Il ghiacciaio del Calderone sul Gran Sasso, in Abruzzo, non c’è più. Scomparso sotto i colpi di un’estate rovente e di una primavera secca, la lingua di neve più a sud d’Europa, si è ritirata fino a svanire a metà agosto. Della conca, fra i 2650 e i 2850 metri d’altezza, circondata dalle tre cime del Corno Grande del Gran Sasso, non è rimasta che una pietraia. Dove, di solito, anche durante il periodo estivo c’è un manto bianco. “Il ghiacciaio del Calderone non c’è più”: tra i primi a dare l’allarme è stato il rifugio Franchetti, il più alto d’Abruzzo. Posto ai piedi del nevaio e dei due Corni del Gran Sasso il 15 agosto su Facebook avvertiva gli ospiti dell’assenza di acqua corrente, perché “la sorgente del rifugio è a secco”. Il 14 agosto la fonte d’acqua a cui attingevano, alimentata dal ghiacciaio si è esaurita, lasciando la struttura a secco in piena stagione turistica. “Cosa mai successa in questi ultimi 30 anni”, ha commentato il gestore Luca Mazzoleni.
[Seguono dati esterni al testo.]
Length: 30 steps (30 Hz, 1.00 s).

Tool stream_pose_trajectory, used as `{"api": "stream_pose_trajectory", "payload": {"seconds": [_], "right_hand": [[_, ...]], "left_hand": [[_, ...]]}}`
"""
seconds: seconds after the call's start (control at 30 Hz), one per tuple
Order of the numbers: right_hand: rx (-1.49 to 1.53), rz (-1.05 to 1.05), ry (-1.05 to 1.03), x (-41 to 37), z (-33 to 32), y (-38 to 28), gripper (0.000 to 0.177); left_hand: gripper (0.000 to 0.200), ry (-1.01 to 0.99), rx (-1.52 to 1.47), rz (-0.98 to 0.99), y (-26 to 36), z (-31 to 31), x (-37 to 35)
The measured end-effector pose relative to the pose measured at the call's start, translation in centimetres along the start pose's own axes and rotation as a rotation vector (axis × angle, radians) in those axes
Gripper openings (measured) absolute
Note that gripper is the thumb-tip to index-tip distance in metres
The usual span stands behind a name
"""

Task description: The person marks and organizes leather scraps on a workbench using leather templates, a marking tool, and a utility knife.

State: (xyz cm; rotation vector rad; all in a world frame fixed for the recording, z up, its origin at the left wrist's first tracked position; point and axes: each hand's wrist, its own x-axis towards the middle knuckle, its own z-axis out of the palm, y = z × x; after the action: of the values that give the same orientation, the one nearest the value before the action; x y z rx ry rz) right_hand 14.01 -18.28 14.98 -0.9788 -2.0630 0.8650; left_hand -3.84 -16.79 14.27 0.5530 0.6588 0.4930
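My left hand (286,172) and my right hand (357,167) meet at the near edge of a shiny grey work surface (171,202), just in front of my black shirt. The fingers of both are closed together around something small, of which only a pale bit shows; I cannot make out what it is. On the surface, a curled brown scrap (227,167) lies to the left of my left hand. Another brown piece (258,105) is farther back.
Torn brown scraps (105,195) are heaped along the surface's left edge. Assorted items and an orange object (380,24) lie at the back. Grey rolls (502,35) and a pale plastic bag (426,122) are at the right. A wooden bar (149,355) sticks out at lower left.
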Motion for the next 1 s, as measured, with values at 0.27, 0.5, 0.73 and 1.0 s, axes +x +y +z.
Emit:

Un allarme rientrato nelle ultime ore grazie ad un “esile rivolo d’acqua ed economizzando i consumi”, “un poco d’acqua riusciamo ancora ad averla” ha scritto il rifugio sui social. Su neveappennino.it giustificano il rallentamento dell’acqua della sorgente per via “delle gelate verificatesi nel passato fine settimana, quindi non per via della sparizione del ghiacciaio”. “La sparizione del ghiacciaio non è un evento eccezionale” hanno tranquillizzato i meteorologi. Anche se “la situazione va tenuta sotto controllo. Sarebbe allarmante se la cosa si ripetesse tutti gli anni”.

A sparire, infatti, è stata la copertura superficiale di neve, quella che di solito resiste tutta l’estate. Sotto il ghiaione rimane uno strato di 15 metri di “ghiaccio fossile”, depositato lì da decenni, che arriva a uno spessore di 25 metri nella parte centrale. “Il nevaio superficiale si consuma completamente d’estate in media una volta ogni cinque anni – ha sottolineato il meteorologo Marco Scozzafava dell’associazione “L’Aquila Caput Frigoris” – Lo ha fatto nel 2001, nel 2007 e nel 2012″. Resta il fatto che negli ultimi vent’anni anche il ghiaccio sotto il ghiaione si è ridotto. “Dal 1992 al 2015 lo strato di ghiaccio sotto i detriti si è ridotto di quasi 1 metro, da 26 a 25 metri”.

L’alpinista aquilano Paolo Boccabella ha definito la situazione “drammatica” perché “il ghiacciaio è sparito non alla fine dell’estate, ma già a metà agosto”. Quest’anno sul Gran Sasso è nevicato poco, salvo l’evento eccezionale del 18 gennaio, lo stesso che ha provocato la tragedia dell’hotel Rigopiano. Boccabella ha spiegato che il problema sono le nevicate di novembre, che da tre anni mancano. “È quella la neve che rimane, non quella di gennaio”. La primavera secca e l’estate particolarmente calda hanno dato il colpo di grazia al Calderone.